Au sein de ce road-movie champêtre, The Battery n’oublie pas pour autant son statut de film de genre. Les attaques de zombies sont d’autant plus percutantes et gores qu’elles sont rares et précédées d’une attente souvent pénible. Le climax du film, qui enferme les deux hommes dans une voiture, est à la fois un condensé de tout ce qui a précédé et un véritable court-métrage en lui-même. Véritable huis-clos, il cristallise tous les enjeux de l’intrigue, suivant le procédé de l’économie de moyen, en créant un suspense quasi insoutenable (le véhicule est secoué par des dizaines, (milliers ?) d’infectés qui tentent de pénétrer à l’intérieur), Gardner laisse ses personnages agir et réagir en roue libre, dans l’attente d’un impossible salut. Le plan séquence qui achève la séquence est l’un des plus éprouvants qui aient été conçus dans le genre.
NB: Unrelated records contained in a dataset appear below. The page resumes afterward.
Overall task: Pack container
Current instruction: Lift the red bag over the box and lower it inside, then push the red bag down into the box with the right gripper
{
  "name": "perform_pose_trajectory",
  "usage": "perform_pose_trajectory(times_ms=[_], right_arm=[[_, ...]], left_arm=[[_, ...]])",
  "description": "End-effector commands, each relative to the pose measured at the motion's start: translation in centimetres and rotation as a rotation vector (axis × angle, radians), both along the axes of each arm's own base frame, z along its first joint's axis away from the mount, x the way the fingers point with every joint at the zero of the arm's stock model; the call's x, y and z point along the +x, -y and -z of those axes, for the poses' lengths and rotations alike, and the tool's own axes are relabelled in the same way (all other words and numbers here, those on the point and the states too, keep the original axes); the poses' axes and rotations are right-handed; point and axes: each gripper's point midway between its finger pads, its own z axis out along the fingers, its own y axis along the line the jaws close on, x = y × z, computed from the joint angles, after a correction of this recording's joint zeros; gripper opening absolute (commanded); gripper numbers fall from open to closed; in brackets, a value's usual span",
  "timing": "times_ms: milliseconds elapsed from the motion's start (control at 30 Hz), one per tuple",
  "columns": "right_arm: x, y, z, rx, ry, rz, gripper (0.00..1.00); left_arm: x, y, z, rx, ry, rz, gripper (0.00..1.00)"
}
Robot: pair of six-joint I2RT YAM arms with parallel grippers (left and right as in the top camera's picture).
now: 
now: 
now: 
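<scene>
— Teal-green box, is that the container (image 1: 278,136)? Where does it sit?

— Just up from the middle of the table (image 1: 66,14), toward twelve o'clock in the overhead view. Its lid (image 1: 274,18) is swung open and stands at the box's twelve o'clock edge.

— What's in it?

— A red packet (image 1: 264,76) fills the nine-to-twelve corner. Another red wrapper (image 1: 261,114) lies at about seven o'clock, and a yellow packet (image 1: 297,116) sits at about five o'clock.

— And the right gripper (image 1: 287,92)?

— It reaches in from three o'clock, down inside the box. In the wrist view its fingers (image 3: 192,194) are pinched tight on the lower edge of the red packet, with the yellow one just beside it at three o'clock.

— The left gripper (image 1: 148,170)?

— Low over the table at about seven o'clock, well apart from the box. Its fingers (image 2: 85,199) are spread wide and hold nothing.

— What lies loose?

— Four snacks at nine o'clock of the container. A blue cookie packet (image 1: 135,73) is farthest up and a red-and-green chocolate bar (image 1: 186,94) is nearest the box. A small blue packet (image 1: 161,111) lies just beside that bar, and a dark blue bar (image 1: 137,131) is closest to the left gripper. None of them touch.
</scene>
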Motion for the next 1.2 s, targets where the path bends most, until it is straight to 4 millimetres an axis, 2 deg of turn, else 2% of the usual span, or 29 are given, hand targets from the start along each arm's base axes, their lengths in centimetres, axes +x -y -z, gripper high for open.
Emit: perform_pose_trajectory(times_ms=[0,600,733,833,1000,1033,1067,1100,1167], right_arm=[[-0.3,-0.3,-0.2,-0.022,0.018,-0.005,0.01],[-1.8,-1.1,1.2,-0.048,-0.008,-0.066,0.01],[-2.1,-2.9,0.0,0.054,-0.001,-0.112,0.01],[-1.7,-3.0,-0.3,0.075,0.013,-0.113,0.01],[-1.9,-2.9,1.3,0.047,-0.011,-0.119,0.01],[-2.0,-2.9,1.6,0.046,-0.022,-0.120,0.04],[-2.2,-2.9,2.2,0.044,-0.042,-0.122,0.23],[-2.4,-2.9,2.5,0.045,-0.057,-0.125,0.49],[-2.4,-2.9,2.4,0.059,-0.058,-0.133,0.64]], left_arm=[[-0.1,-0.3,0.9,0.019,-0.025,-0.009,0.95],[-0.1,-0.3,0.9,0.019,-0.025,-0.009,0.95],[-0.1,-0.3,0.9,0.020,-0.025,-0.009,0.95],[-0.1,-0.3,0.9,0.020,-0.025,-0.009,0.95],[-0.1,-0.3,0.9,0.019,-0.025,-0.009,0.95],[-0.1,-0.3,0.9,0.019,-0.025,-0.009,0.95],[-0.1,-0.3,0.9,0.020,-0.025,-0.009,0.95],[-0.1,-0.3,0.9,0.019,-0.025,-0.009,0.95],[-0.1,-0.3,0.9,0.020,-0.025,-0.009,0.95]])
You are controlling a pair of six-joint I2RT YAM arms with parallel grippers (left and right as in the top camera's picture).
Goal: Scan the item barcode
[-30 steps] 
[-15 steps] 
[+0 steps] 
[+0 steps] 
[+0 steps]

Au final, The Battery est l’éclatante preuve que le film de zombies, couplé au récit de fin du monde, a encore pas mal de choses à dire, à partir du moment où l’on trouve l’angle à adopter et la forme qui l’accompagne. Jeremy Gardner, qui se permet certaines scènes démentielles (la masturbation face au zombie féminin), l’a bien comprit et livre avec ce premier essai l’un des tous meilleurs films de l’année.
THE BATTERY
Jeremy Gardner (USA – 2013)
Genre Film de zombies – Interprétation Jeremy Gardner, Adam Cronheim, Alana O’Brien – Musique : Ryan Winford – Durée 101 minutes. Sortie en France indéterminée.
L’histoire : Deux joueurs de Baseball aux caractères opposés apprennent à (sur)vivre ensemble dans un monde dévasté et dominé par des « infectés ».